Data block:
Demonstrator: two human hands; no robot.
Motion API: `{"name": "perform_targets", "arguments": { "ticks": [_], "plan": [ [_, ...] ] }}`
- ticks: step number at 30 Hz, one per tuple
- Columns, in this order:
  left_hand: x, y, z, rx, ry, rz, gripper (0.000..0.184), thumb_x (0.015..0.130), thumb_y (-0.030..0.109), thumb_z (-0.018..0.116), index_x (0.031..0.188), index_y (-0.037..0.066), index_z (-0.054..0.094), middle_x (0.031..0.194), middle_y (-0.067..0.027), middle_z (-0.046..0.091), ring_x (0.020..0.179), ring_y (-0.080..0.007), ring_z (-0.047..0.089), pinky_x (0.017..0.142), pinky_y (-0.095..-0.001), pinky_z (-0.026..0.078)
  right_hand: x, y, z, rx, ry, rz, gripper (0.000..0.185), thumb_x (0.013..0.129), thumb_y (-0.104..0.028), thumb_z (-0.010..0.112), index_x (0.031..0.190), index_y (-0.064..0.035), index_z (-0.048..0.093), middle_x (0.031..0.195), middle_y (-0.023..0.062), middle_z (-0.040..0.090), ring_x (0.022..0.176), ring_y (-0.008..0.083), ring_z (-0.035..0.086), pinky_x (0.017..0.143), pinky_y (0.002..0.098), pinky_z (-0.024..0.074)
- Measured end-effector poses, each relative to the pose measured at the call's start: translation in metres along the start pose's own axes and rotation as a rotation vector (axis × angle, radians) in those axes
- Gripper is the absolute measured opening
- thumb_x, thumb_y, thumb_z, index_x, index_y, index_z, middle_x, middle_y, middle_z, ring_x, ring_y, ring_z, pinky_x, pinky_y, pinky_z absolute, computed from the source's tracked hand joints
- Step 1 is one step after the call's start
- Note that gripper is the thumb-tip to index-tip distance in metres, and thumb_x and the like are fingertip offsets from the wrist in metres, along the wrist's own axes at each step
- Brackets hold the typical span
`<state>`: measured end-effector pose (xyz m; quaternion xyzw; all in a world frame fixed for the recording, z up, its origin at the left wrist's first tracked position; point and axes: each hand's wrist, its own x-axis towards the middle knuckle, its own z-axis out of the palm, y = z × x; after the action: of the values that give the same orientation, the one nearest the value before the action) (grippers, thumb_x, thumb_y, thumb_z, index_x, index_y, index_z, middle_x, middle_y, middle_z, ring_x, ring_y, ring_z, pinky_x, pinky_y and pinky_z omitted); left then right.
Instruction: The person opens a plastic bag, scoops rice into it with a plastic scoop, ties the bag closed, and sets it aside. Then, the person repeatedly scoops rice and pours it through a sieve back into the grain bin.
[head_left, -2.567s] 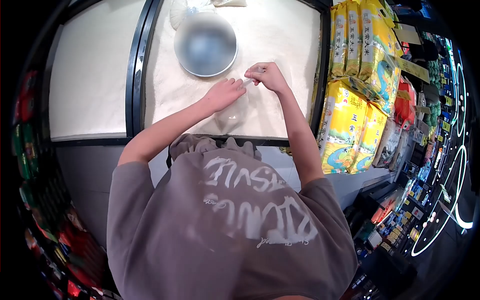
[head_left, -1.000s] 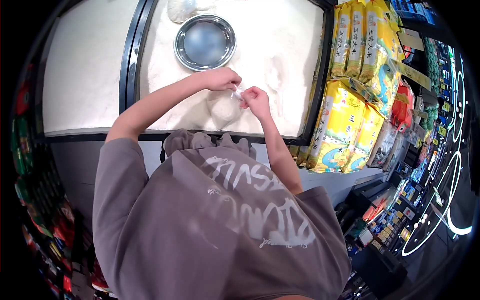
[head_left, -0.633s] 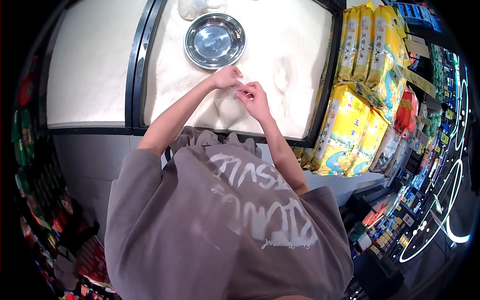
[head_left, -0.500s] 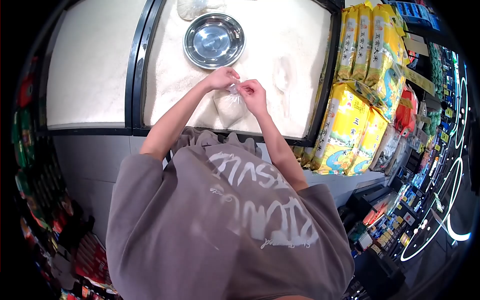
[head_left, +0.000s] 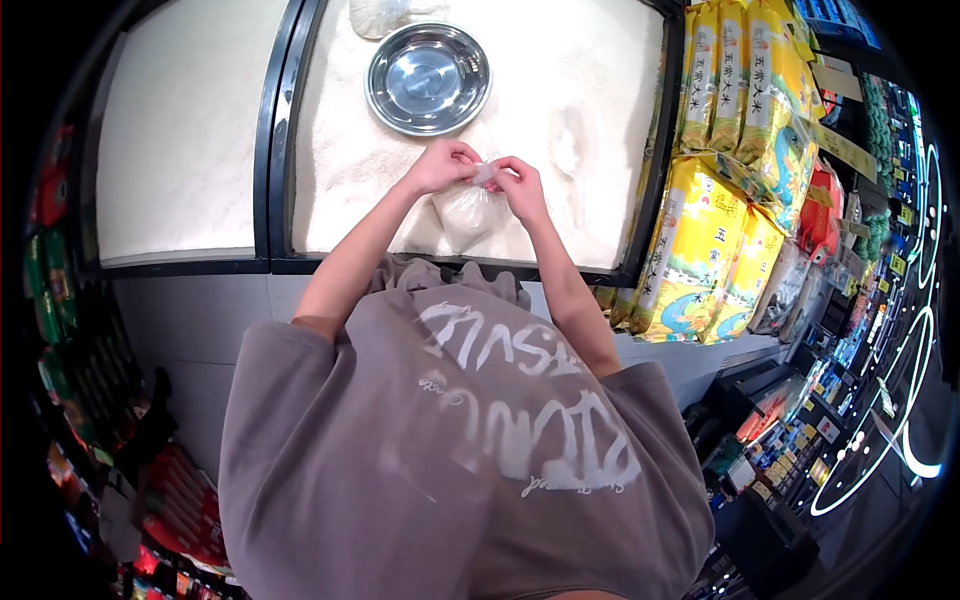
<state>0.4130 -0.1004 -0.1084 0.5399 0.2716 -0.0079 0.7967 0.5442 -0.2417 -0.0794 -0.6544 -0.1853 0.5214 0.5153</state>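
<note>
A clear plastic bag of rice [head_left: 472, 217] rests on the loose rice near the front edge of the bin. My left hand [head_left: 444, 167] pinches the bag's gathered neck from the left. From the right, my right hand [head_left: 519, 188] pinches the same neck, its fingers close to those of the left. The bag bulges below the twisted neck. Just beyond my hands sits a shiny steel bowl [head_left: 428, 80] with nothing in it.
White rice [head_left: 340, 180] fills the black-framed bin, and a second bin [head_left: 185, 140] adjoins at left. Another clear bag [head_left: 380, 15] lies behind the bowl. A clear scoop [head_left: 568, 145] lies on the rice at right. Yellow rice packs [head_left: 690, 250] are stacked beside the bin.
Both hands have shifted slightly at the bag's neck, and the neck now looks more tightly gathered between the fingers. The bowl stays where it was.
</note>
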Motion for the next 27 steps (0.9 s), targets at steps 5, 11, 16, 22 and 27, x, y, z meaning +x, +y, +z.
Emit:
{"name": "perform_targets", "arguments": {
  "ticks": [5, 11, 16, 22, 27],
  "plan": [
    [-0.003, 0.005, 0.011, 0.468, 0.072, 0.226, 0.015, 0.078, 0.008, 0.063, 0.090, -0.001, 0.058, 0.071, -0.0093, 0.060, 0.067, -0.0189, 0.061, 0.062, -0.0297, 0.048, -0.015, 0.002, 0.009, -0.135, 0.049, -0.164, 0.011, 0.085, 0.004, 0.059, 0.094, 0.0070, 0.064, 0.089, 0.0114, 0.063, 0.074, 0.0149, 0.066, 0.072, 0.0265, 0.0550],
    [0.001, -0.007, 0.016, 0.749, 0.166, 0.499, 0.015, 0.081, 0.011, 0.058, 0.089, 0.001, 0.051, 0.072, -0.0179, 0.058, 0.068, -0.0314, 0.059, 0.063, -0.0380, 0.046, 0.000, -0.007, 0.010, 0.011, 0.083, -0.036, 0.008, 0.084, -0.001, 0.064, 0.091, 0.0021, 0.062, 0.088, 0.0108, 0.061, 0.072, 0.0140, 0.065, 0.066, 0.0253, 0.0562],
    [-0.009, 0.012, 0.016, 0.634, 0.153, 0.323, 0.010, 0.083, 0.003, 0.055, 0.092, -0.001, 0.053, 0.074, -0.0135, 0.060, 0.065, -0.0208, 0.061, 0.060, -0.0332, 0.047, 0.013, -0.010, 0.001, -0.284, -0.025, -0.040, 0.014, 0.080, -0.008, 0.068, 0.088, 0.0010, 0.061, 0.077, 0.0060, 0.062, 0.068, 0.0095, 0.063, 0.062, 0.0239, 0.0514],
    [-0.011, 0.009, 0.001, 0.058, -0.040, 0.067, 0.024, 0.079, -0.004, 0.056, 0.103, -0.007, 0.060, 0.084, -0.0077, 0.065, 0.077, -0.0102, 0.063, 0.071, -0.0240, 0.053, 0.018, -0.006, 0.006, -0.500, -0.002, -0.091, 0.017, 0.077, -0.014, 0.070, 0.083, -0.0007, 0.060, 0.068, 0.0056, 0.059, 0.062, 0.0104, 0.058, 0.059, 0.0266, 0.0484],
    [-0.009, 0.005, 0.005, 0.280, 0.029, 0.128, 0.022, 0.077, -0.003, 0.060, 0.099, -0.005, 0.061, 0.081, -0.0065, 0.065, 0.074, -0.0090, 0.062, 0.069, -0.0234, 0.051, 0.020, 0.000, 0.017, -0.702, 0.044, -0.199, 0.012, 0.082, -0.009, 0.061, 0.079, -0.0004, 0.054, 0.072, 0.0051, 0.059, 0.058, 0.0088, 0.057, 0.054, 0.0244, 0.0460]
  ]
}}
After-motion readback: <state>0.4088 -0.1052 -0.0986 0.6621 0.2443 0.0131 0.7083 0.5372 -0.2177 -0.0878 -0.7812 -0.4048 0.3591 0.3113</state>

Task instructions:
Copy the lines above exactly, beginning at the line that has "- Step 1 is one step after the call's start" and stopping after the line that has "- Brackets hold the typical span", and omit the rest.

Solution for this exercise:
- Step 1 is one step after the call's start
- Note that gripper is the thumb-tip to index-tip distance in metres, and thumb_x and the like are fingertip offsets from the wrist in metres, along the wrist's own axes at each step
- Brackets hold the typical span

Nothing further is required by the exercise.